What is expected: Only lines that contain the word "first" belong in the answer; copy them from the records below.

Records for processing:
* * * * * * *
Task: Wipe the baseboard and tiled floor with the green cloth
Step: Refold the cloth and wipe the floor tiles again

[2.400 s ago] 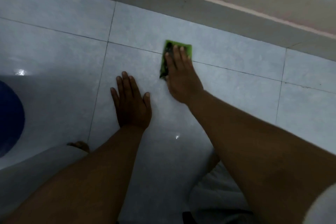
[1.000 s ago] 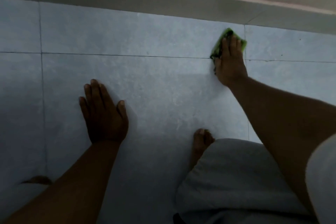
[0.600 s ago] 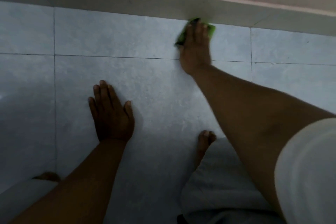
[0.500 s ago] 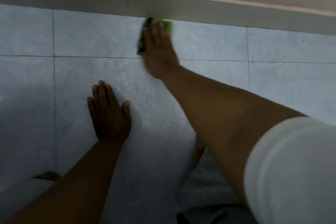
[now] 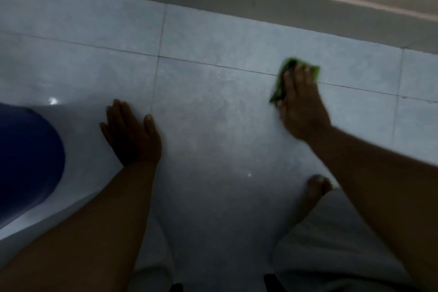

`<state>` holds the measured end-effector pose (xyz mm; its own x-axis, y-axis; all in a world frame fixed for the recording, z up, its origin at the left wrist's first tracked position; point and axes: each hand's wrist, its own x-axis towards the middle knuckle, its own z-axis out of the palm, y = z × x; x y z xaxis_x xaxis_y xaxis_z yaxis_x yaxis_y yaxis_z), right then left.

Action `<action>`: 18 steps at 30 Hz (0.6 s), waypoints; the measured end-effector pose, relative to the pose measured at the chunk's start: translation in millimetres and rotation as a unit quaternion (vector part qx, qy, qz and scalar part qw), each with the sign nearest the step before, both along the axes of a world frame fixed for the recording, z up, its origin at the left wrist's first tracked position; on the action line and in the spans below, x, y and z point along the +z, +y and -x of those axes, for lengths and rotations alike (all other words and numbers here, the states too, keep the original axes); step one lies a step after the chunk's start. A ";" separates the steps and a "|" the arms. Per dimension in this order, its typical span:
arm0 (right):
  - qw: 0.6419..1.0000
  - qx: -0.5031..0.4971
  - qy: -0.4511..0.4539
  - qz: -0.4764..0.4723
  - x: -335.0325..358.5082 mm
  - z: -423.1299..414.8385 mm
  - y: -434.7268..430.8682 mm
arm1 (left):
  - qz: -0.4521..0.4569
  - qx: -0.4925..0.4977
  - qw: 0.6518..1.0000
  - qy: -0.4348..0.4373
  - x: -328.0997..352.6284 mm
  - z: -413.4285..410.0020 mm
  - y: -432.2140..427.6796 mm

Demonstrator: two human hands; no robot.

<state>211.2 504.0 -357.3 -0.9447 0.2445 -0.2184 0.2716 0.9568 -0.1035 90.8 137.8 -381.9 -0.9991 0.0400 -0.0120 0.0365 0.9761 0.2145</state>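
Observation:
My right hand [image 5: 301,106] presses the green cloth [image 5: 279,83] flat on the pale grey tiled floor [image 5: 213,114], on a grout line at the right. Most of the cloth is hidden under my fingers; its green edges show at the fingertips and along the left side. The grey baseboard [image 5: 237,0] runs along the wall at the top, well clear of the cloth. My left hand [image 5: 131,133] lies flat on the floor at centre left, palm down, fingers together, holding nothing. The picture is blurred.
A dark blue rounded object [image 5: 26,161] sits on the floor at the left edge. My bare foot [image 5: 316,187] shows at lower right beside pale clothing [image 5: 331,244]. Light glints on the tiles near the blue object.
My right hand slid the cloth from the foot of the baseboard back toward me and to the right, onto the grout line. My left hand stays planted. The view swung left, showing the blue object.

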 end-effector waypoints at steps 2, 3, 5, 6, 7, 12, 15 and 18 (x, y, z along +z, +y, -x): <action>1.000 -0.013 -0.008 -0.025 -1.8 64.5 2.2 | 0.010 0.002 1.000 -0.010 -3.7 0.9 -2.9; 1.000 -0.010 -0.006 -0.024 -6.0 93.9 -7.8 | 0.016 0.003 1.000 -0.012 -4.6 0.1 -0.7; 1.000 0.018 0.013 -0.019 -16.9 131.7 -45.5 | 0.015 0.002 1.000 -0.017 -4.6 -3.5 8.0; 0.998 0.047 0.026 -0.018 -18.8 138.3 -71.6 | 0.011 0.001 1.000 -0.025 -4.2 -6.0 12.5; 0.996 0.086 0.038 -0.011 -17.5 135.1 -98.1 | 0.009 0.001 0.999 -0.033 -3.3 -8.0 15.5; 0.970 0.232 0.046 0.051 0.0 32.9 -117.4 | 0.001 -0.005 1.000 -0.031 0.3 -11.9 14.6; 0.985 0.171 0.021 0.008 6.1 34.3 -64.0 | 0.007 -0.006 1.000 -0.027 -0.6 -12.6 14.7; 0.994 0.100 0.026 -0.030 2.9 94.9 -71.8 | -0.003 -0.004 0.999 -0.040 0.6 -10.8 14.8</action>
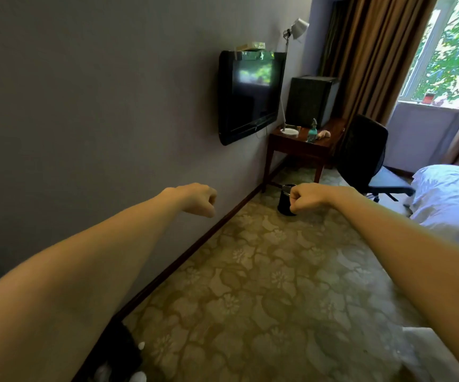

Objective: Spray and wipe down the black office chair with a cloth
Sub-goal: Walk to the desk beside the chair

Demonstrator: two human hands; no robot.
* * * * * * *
Response:
`<state>` holds the measured end-effector pose (xyz mm; its own x-axis, y-axis; all in a world frame fixed for the recording, z up, its origin at the left wrist's first tracked position; point and axes: each hand's wrist, its own x-axis towards the middle knuckle, its own z-axis out of the palm, y = z × x; x y z xaxis_x xaxis_y xaxis_z yaxis_x yaxis_y yaxis_z), right then left.
Action `<action>`: 18 steps at 30 Hz (0.6 s), waypoints; the measured end-effector pose, relative to the pose measured at the chunk's start: translation in millimetres and rotation as a unit quaternion (vector part qx, qy, qz and scalar part qw), each with the sign nearest the step before, both along the axes of a world frame fixed for the recording, z up, its origin at the left wrist's first tracked position; on the action line and in the spans below, x, y and z point along the +z, +y and -x of those axes, for lengths and rotations alike (all other words and numbers here, the states too, keep the original axes); step one lies a step after the chunk's start. A ";" separates the steps and a "|" the arms. Per dimension in this order, its typical span:

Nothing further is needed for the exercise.